» EXERCISE DESCRIPTION
The answer should be each line from the entries below that has the word "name" in it.

(Stored items from a collection)
☆ ☆ ☆ ☆

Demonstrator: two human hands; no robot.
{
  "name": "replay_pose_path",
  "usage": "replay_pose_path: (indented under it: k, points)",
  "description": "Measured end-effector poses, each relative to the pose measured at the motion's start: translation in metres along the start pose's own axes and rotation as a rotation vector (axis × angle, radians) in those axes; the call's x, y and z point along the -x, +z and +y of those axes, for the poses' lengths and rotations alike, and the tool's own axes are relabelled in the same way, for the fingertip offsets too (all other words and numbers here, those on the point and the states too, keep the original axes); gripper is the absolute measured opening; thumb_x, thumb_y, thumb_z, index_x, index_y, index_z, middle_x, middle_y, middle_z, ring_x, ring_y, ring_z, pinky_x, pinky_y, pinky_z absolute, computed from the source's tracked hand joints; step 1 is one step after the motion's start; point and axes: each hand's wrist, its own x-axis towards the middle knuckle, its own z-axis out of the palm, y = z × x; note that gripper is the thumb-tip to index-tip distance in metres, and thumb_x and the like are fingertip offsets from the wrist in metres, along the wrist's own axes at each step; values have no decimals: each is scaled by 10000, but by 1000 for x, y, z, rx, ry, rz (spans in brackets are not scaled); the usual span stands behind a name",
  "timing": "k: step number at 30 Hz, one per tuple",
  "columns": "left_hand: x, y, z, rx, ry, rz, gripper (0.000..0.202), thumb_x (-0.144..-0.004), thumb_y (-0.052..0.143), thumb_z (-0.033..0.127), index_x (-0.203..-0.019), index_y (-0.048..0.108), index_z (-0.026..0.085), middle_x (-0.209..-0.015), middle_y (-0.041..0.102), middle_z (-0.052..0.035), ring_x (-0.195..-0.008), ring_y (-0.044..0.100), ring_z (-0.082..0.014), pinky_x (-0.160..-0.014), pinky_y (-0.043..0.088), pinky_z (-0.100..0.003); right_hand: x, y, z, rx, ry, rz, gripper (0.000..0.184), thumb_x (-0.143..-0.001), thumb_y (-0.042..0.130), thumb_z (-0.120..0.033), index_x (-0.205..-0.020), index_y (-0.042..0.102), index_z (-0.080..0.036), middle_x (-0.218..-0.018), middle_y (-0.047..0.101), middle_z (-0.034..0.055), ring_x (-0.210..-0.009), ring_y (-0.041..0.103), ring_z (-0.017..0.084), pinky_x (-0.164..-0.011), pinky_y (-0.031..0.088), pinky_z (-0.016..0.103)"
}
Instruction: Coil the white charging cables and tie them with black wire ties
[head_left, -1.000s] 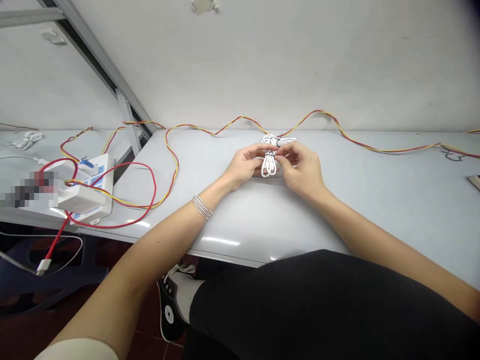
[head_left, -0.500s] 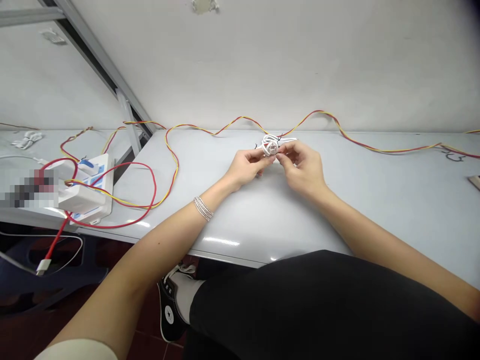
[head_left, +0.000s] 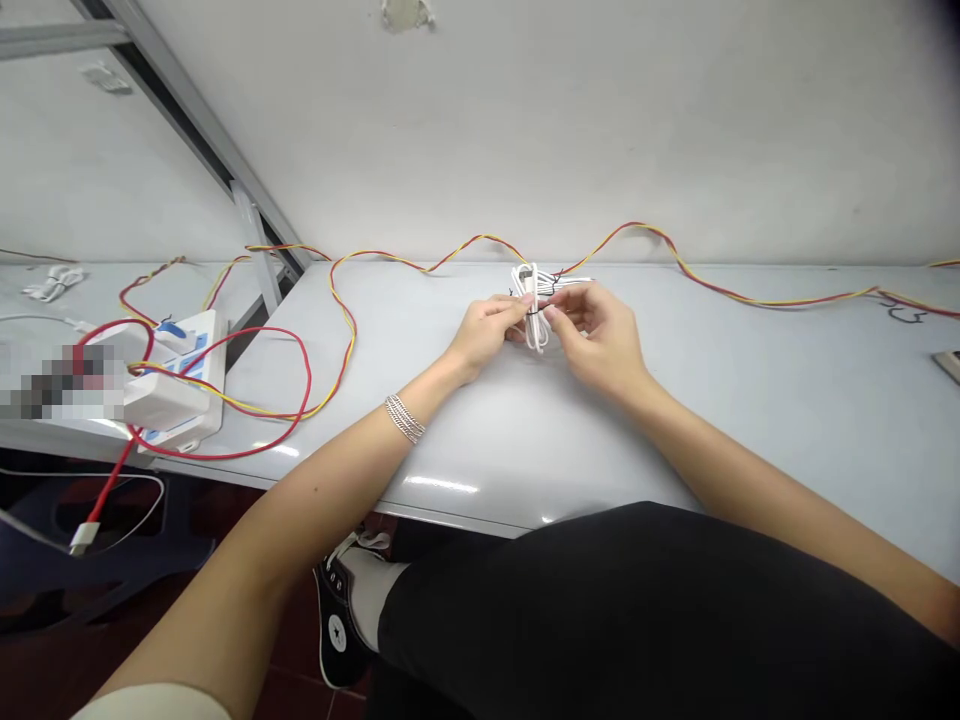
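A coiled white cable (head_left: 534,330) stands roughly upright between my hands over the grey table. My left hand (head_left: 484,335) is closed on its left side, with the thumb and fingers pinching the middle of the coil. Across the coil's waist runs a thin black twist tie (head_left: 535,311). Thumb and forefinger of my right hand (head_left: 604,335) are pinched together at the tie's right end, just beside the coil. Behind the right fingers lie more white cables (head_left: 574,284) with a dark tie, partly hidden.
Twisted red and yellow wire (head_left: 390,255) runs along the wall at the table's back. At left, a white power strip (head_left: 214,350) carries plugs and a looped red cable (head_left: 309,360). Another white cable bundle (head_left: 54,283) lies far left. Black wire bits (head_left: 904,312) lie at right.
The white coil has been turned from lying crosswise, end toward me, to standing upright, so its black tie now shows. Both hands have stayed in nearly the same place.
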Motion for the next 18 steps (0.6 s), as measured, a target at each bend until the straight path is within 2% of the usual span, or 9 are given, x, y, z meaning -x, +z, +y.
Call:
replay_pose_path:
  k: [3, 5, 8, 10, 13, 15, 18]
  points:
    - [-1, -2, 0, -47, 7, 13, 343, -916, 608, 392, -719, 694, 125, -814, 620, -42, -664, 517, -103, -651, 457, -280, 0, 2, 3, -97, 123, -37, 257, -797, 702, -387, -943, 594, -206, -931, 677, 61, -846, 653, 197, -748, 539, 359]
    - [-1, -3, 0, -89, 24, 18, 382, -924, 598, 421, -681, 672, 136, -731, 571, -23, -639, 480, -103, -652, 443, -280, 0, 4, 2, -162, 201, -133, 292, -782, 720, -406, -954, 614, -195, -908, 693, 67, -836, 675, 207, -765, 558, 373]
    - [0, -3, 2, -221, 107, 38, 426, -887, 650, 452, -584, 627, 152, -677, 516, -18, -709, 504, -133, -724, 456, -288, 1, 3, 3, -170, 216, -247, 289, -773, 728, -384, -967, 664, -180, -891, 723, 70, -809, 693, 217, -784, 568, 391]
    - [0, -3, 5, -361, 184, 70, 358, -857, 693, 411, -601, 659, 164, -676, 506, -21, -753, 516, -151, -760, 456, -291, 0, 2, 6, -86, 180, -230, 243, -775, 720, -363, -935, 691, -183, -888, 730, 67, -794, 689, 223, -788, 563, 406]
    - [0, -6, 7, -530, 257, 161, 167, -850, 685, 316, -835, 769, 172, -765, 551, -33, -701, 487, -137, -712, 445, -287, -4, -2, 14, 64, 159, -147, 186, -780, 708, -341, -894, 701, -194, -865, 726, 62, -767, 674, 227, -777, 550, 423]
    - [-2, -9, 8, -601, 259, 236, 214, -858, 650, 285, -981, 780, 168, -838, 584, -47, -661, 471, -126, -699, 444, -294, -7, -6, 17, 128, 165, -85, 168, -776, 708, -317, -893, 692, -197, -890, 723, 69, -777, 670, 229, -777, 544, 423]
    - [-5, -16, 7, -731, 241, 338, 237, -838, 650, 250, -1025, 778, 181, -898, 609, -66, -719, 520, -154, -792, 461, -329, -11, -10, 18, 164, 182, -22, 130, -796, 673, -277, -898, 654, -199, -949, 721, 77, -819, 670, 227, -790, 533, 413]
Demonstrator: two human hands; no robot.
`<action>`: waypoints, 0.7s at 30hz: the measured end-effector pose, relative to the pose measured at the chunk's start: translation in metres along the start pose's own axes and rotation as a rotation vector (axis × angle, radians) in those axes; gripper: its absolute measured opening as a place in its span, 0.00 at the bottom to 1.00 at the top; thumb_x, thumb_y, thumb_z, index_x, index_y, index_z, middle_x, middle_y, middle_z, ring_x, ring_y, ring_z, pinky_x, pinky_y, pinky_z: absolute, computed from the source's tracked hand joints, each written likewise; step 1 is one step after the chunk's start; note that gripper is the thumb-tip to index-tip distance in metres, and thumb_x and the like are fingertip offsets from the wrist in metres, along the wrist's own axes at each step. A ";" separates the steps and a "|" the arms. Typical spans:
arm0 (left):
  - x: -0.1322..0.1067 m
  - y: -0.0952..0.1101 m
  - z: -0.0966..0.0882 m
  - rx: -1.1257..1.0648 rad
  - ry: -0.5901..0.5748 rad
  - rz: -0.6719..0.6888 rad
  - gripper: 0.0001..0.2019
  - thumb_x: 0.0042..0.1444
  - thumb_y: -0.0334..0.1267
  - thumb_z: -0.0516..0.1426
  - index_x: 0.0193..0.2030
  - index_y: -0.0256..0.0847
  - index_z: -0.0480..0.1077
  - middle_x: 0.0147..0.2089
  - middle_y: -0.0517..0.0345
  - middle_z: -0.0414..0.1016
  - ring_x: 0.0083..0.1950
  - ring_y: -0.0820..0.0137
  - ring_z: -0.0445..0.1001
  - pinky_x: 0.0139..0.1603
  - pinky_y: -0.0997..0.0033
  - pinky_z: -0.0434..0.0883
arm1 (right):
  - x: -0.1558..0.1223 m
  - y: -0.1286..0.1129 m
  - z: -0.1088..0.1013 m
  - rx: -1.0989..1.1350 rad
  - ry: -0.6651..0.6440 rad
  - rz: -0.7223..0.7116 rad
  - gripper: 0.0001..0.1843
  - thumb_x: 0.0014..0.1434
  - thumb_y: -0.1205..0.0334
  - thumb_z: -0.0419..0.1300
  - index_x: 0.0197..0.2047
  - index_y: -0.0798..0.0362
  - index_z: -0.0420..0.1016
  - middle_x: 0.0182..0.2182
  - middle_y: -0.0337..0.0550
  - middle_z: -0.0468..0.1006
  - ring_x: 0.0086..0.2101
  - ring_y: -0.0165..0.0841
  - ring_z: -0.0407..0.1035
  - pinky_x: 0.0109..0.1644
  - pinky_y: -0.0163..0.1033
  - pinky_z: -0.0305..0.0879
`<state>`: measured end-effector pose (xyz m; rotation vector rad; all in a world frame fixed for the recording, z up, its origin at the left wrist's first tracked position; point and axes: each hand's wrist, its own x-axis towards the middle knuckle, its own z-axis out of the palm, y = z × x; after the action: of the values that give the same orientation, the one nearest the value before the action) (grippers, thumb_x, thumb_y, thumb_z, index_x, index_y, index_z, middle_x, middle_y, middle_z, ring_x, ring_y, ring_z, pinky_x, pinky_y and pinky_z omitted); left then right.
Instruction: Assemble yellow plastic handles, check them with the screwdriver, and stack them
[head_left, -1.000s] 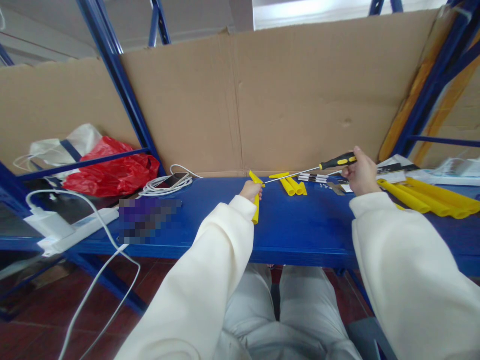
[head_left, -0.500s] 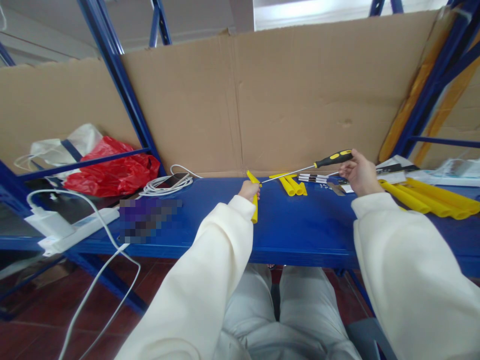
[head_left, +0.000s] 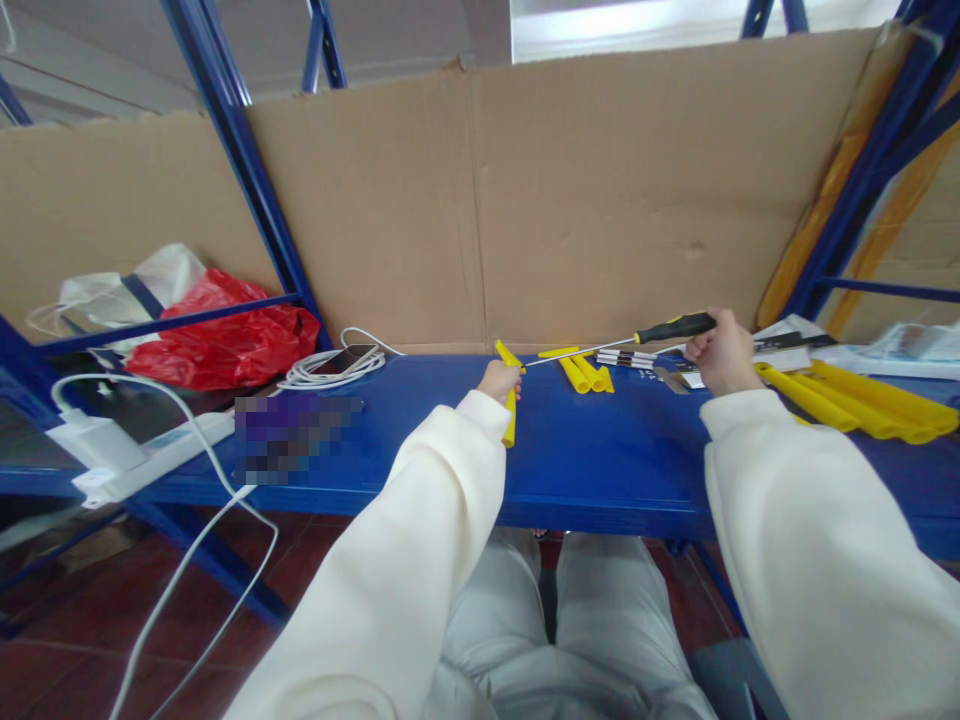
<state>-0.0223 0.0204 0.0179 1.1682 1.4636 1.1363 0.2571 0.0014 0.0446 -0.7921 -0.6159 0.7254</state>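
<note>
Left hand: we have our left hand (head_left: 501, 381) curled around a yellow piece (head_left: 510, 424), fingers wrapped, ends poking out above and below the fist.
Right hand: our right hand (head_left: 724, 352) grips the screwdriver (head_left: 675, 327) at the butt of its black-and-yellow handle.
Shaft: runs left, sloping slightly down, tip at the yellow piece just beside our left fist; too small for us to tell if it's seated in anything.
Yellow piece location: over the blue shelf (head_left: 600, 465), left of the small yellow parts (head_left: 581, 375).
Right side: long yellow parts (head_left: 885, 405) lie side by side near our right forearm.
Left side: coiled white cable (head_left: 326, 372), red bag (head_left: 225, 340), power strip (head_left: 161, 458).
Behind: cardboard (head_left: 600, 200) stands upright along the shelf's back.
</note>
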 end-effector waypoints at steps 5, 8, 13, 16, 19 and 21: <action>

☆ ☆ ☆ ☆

» OUTPUT
  "name": "replay_pose_path",
  "description": "Measured end-effector poses, each relative to the pose measured at the motion's start: translation in metres along the start pose's own axes and rotation as a rotation vector (axis × angle, radians) in those axes; the call's x, y and z point along the -x, +z and +y of those axes, for the poses' lengths and rotations alike, and the tool's own axes are relabelled in the same way, for the fingertip offsets too (all other words and numbers here, those on the point and the states too, keep the original axes); gripper is the absolute measured opening; thumb_x, thumb_y, thumb_z, index_x, index_y, index_z, middle_x, middle_y, middle_z, ring_x, ring_y, ring_z, pinky_x, pinky_y, pinky_z absolute, computed from the source's tracked hand joints; step 1 is one step after the motion's start; point and axes: each hand's wrist, its own x-axis towards the middle knuckle, its own z-axis out of the palm, y = z × x; note that gripper is the thumb-tip to index-tip distance in metres, and thumb_x and the like are fingertip offsets from the wrist in metres, along the wrist's own axes at each step; values have no decimals: each is scaled by 10000, but by 1000 for x, y, z, rx, ry, rz (spans in brackets are not scaled); the usual span stands behind a name",

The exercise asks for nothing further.